Le documentaire devait s’intituler “Exile, A myth unearthed”, soit, pour paraphraser, l’exode des juifs, les décombres d’un mythe ressurgissent, ou quelque chose du genre. La BBC décide dans un premier temps de donner au documentaire de l’Israélien Ilan Ziv un autre nom de « baptême », soit “Jerusalem : An Archæological Mystery”, ce qui laisse le téléspectateur se convaincre d’une hypothèse ou d’une autre. Avant de déprogrammer, sans explication convaincante. Kolossale polémique outre-Manche…  

Le documentaire d’Ilan Ziv sera sans doute, par qui le pourra, visionné depuis le site de l’Office national du film (canadien), et commandé en DVD ou téléchargé bien davantage qu’après que la BBC ait récemment décidé de le déprogrammer.

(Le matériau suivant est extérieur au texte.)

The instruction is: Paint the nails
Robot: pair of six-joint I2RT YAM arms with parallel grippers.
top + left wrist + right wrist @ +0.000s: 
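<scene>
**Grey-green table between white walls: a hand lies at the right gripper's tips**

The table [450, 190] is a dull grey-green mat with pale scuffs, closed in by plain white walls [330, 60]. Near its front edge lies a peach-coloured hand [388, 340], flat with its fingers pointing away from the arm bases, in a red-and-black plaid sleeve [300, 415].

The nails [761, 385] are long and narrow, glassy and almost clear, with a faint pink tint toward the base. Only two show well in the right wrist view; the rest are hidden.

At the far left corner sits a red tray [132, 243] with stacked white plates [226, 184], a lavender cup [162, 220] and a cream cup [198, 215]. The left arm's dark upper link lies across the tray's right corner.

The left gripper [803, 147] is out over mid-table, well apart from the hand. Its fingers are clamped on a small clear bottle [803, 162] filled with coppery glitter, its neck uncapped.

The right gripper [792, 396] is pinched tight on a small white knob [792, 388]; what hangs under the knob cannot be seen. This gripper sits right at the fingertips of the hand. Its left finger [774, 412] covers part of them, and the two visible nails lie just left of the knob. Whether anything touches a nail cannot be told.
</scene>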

Pour son auteur, des fouilles archéologiques, de la documentation, et des avis d’experts, mettent à mal la prédiction christique selon laquelle, à la suite d’une révolte en 70 du premier millénaire, Jérusalem fut détruite par les Romains et ses habitants condamnés à se disperser.
Certes, le second temple fut détruit. Mais la coproduction Arte-ONF met fort à mal ce qui pourrait à présent passer pour une légende… Ou du moins une forte exagération.

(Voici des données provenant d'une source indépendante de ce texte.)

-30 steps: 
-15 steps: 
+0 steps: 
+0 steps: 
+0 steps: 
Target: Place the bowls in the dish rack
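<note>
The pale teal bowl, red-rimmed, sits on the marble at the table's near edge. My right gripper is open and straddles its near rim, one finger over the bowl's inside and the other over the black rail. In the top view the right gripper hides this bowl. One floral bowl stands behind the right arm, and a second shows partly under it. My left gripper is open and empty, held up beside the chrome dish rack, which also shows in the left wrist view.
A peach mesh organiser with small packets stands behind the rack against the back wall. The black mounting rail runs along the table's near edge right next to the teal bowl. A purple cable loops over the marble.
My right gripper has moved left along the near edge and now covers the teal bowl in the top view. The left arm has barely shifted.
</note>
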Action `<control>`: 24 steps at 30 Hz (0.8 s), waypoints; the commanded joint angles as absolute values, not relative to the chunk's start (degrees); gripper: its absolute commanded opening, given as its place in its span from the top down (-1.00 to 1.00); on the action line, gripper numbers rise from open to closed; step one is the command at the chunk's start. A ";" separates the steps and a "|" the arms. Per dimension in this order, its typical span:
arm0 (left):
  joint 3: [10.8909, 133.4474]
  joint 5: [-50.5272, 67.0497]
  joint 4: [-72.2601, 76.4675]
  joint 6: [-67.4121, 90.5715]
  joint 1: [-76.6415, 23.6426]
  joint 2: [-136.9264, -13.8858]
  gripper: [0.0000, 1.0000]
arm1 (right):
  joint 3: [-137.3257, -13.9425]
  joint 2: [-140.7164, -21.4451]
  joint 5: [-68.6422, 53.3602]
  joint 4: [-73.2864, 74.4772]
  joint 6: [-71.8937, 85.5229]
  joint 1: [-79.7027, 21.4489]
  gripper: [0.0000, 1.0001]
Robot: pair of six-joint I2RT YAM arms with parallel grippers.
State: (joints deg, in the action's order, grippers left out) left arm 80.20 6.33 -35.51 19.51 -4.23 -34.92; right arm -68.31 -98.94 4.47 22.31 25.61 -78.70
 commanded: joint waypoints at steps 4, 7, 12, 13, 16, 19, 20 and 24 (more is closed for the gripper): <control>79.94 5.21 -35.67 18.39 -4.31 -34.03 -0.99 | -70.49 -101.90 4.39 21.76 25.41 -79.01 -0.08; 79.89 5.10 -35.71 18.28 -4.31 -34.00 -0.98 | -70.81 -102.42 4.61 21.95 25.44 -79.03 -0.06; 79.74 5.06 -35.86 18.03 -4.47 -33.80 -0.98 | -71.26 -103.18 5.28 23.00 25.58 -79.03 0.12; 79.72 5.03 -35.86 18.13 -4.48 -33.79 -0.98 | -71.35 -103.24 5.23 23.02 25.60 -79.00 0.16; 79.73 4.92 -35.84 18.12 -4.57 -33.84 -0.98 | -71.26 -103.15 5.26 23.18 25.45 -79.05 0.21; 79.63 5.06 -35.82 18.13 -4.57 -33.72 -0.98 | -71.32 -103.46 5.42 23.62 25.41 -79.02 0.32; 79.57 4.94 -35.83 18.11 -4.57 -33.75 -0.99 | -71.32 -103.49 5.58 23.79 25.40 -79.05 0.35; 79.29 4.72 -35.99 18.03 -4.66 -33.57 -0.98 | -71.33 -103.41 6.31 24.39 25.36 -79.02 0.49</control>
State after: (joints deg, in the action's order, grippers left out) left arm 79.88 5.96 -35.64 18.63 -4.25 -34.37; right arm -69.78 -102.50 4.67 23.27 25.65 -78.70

Il est fort possible que, comme après toute répression romaine, les Juifs de Jérusalem (cité qui devait être déjà quelque peu cosmopolite en 70), aient pris le large. Durablement ? Qui donc, de nouveau à Jérusalem, se révolte, en vain, en 132 ? Des Bédouins venus du Yémen ou d’Arabie, des Égyptiens en majorité ?

Le documentaire a été controversé dans la mesure où il se fonde sur les écrits de Josephus, un historien judéo-romain, rallié au pouvoir romain, ce qui ne semble guère un motif bien fort de le suspecter : si les Romains avaient mené une répression impitoyable, ils ne se seraient guère gênés de s’en targuer. À l’époque, la Cour pénale internationale, c’était plutôt le sénat romain, qu’une accusation de génocide n’aurait guère ému.

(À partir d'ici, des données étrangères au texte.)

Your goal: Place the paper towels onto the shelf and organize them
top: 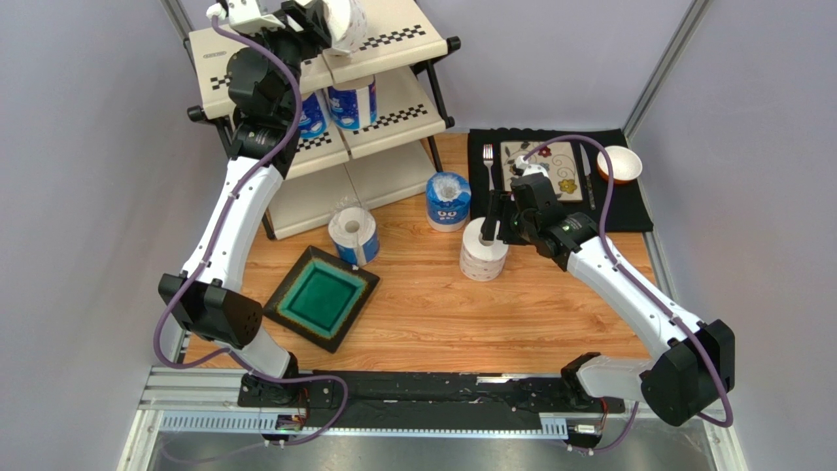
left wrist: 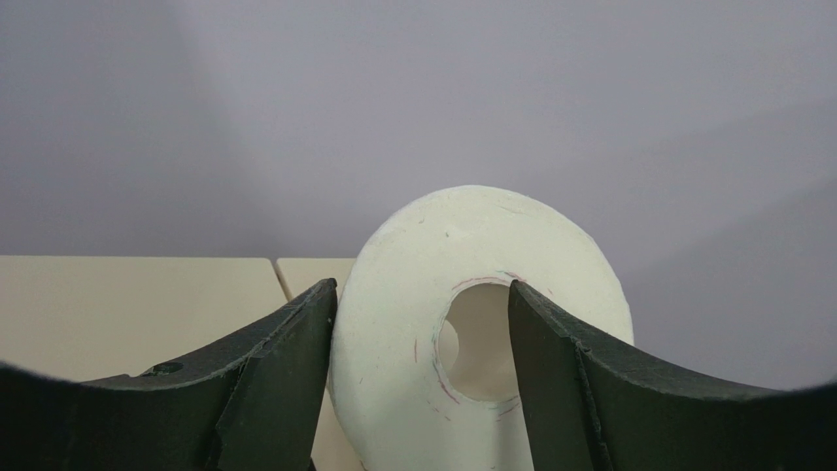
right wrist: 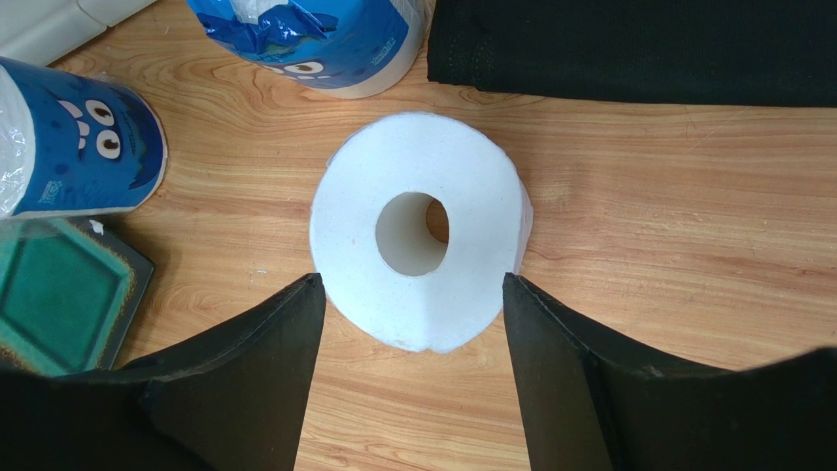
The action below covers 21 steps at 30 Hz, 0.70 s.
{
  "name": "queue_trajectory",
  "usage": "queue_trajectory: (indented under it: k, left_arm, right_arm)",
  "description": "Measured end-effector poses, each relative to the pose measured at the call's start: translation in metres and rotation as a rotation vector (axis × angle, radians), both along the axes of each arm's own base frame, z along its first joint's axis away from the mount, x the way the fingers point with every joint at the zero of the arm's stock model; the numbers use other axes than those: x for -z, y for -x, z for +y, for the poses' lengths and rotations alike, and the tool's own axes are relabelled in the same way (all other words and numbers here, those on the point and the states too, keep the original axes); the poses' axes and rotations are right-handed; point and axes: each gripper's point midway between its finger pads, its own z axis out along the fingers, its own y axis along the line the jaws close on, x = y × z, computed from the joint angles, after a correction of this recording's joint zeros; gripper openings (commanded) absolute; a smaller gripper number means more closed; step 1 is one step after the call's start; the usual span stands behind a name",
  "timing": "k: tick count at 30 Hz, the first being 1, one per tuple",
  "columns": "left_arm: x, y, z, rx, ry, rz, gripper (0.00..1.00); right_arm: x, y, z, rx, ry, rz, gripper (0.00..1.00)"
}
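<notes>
The shelf (top: 398,39) stands at the far left. My left gripper (top: 324,22) is at its top tier, shut on a white paper towel roll (top: 347,24). In the left wrist view one finger (left wrist: 555,363) sits in the roll's (left wrist: 413,294) core and the other on its outer wall, above the cream top panel (left wrist: 128,304). Two blue-wrapped rolls (top: 352,103) stand on the middle tier. On the table, one blue-wrapped roll (top: 354,234) lies on its side and another (top: 448,199) stands upright. My right gripper (top: 494,224) is open just above an upright white roll (right wrist: 422,231), not touching it.
A green square plate (top: 324,297) lies near the front left of the table. A black placemat (top: 629,211) at the right holds a fork, a patterned plate, a knife and a small bowl (top: 619,164). Grey walls enclose the table.
</notes>
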Motion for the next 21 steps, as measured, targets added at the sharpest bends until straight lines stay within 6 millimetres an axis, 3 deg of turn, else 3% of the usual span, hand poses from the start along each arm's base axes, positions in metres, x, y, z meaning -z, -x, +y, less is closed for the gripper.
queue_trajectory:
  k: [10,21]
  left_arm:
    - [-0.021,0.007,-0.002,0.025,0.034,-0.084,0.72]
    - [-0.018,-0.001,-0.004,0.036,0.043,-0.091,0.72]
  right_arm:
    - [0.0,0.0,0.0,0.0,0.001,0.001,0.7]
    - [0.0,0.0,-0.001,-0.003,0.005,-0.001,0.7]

Par ailleurs, que l’on sache, les tribus d’Israël n’étaient pas toutes concentrées en milieu urbain, dans une Jérusalem citadelle. Aussi, avancer que la présence, à Sepphoris (Tzippori), près de Nazareth, en Galilée, où auraient été localisés Marie, Jésus, Joseph, Anne et Joachim, de ruines datant indiscutablement d’après 70 en feraient un territoire non-juif, ou très faiblement juif, en tout cas ethniquement, c’est quelque peu douteux. C’est un peu confondre peuplement et couverture d’expansion d’une ou de sectes.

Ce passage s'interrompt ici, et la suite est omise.